Ces deux derniers mois, l’ensemble du secteur s’est mis à parler du CLARITY Act comme d’un « projet de loi sur le Bitcoin ». J’ai disséqué la version du Sénat, mot pour mot, jusqu’au texte intégral : plus de 37 000 mots, le mot « Bitcoin » apparaît 0 fois. Ethereum apparaît 0 fois, et aucun nom de crypto-actif n’apparaît.


Le texte répète sans cesse d’autres termes : « digital commodity » (produit numérique) apparaît 793 fois, « blockchain » 314 fois, « decentralized » (décentralisé) 86 fois.

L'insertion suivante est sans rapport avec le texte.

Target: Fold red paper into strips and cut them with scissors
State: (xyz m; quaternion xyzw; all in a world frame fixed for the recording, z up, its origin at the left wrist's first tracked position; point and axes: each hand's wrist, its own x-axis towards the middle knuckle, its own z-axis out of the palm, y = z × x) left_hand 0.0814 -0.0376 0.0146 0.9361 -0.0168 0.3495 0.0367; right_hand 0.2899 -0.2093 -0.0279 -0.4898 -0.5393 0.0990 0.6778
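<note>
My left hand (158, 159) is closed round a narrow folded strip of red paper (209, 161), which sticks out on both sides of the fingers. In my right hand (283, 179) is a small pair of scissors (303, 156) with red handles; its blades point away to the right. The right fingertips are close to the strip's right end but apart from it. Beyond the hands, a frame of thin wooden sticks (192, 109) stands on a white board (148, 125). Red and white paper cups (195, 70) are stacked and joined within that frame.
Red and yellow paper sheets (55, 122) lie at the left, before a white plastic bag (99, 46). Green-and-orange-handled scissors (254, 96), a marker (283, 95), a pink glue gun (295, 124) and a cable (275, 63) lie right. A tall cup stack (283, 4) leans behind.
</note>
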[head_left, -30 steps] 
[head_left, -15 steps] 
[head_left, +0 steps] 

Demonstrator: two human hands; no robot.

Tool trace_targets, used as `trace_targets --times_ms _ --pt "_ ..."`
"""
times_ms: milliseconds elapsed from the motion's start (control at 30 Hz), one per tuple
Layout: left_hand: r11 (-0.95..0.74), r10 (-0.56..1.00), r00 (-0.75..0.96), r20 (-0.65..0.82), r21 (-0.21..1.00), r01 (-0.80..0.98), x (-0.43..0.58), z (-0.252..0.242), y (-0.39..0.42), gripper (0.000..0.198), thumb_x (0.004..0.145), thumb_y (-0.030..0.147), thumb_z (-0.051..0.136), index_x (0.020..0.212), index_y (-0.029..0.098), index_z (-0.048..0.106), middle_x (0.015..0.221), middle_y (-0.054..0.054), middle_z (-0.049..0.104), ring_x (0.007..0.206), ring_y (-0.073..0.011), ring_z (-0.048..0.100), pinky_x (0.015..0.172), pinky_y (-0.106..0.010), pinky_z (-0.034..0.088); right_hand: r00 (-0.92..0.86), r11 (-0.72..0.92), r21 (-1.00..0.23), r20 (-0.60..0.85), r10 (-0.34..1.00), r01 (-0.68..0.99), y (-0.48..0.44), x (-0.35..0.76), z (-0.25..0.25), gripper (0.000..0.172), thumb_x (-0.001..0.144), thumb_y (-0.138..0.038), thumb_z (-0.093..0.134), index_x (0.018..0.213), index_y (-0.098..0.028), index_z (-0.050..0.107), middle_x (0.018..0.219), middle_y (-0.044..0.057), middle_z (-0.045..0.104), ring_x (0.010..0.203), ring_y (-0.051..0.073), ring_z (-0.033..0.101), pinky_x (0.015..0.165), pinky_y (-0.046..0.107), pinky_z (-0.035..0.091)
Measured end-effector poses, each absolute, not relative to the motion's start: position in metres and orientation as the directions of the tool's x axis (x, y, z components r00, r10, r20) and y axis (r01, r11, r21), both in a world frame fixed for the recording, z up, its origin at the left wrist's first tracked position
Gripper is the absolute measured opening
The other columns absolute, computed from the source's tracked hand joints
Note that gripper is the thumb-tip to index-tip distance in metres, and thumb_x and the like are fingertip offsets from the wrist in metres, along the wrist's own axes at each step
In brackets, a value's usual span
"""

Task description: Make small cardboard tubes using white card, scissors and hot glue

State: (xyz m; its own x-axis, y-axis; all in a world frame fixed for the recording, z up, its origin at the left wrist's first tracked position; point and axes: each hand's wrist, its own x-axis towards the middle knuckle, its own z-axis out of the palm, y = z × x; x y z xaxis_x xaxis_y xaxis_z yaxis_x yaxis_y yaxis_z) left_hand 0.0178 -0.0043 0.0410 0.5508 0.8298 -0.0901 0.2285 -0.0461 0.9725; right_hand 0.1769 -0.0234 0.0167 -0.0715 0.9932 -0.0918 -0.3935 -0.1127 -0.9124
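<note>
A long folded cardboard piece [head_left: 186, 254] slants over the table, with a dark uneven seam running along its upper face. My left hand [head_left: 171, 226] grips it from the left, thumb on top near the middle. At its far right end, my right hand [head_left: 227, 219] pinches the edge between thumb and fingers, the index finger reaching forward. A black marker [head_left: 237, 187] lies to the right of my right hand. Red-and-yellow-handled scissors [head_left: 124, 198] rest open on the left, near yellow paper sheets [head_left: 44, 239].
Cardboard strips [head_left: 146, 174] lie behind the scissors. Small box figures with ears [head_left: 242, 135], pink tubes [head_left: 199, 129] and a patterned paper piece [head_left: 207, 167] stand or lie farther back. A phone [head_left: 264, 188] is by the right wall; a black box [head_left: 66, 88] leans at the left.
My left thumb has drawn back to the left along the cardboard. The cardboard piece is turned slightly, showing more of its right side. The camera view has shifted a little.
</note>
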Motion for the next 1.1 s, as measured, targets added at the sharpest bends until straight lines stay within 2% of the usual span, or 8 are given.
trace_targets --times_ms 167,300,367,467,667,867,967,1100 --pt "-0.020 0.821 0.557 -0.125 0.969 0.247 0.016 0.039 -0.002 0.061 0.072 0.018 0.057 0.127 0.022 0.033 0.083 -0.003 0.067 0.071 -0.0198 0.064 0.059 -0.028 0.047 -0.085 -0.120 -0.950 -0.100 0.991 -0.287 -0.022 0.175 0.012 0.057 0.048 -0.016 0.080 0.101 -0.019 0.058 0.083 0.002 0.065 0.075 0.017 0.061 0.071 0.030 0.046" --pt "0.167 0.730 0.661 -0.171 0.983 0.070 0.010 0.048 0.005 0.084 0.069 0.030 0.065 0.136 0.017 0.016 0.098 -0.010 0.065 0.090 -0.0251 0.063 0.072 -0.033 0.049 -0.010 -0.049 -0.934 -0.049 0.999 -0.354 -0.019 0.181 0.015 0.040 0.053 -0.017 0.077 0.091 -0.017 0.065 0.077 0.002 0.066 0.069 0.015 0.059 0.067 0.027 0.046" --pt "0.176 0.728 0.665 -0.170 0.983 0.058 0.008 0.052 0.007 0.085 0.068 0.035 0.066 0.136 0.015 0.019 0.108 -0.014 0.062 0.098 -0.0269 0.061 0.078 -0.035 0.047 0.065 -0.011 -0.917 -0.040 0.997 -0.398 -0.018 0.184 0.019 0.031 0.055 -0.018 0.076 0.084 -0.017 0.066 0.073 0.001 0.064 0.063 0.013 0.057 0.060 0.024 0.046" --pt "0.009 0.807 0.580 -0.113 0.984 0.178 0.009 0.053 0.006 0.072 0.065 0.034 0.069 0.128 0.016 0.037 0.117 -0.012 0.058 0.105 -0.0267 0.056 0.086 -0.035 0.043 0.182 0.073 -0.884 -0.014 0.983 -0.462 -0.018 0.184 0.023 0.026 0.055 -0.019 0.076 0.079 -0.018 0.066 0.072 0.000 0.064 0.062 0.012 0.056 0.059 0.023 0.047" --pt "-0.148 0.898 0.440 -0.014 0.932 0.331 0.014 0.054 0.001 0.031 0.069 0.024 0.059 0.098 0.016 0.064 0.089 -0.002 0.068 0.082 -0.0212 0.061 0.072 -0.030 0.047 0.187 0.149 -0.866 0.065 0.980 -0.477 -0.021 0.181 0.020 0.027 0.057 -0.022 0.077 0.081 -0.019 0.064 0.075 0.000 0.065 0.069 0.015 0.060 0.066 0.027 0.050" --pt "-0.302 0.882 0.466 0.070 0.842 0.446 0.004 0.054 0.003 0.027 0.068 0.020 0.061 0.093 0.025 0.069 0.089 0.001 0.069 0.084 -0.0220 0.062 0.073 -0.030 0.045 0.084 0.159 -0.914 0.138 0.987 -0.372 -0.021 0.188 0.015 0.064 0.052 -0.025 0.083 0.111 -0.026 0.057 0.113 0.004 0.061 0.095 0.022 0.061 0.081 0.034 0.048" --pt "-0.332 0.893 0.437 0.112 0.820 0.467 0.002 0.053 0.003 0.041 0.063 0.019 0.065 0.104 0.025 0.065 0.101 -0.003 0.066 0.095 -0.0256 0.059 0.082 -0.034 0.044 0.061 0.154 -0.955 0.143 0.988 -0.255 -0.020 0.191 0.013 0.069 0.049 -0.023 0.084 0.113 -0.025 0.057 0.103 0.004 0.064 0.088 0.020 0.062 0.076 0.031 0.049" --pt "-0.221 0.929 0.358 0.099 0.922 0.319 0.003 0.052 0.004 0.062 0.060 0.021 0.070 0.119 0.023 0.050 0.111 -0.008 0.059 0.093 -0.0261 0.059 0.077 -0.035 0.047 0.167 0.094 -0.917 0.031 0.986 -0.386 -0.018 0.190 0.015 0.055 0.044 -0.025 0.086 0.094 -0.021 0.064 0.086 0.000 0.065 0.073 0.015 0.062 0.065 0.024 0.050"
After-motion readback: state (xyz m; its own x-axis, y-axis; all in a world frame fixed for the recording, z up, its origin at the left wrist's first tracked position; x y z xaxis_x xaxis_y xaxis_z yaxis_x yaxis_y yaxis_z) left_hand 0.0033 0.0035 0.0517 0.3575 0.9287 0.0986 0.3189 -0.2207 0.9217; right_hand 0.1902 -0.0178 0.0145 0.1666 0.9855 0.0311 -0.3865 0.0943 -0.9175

Ce n’est pas une omission, c’est voulu. Citer une monnaie, c’est donner au Congrès un sceau de validation — et c’est aussi « souder » la disposition juridique à cet actif, de sorte qu’à chaque nouvelle invention, il faudra encore relancer un cycle de législation. Autrement dit, les législateurs n’ont pas écrit une « liste », ils ont conçu un « tamis ».
Le cœur du tamis s’appelle « système de blockchain mature ». Dans les critères, la règle la plus dure est celle des 20 % : aucune entité unique ne peut détenir plus de 20 % des jetons, ni contrôler plus de 20 % des droits de vote, et encore moins modifier à elle seule les règles de consensus. Une fois franchie cette limite, l’activité est classée par la CFTC comme un produit. Si la limite n’est pas franchie, elle reste traitée comme un titre.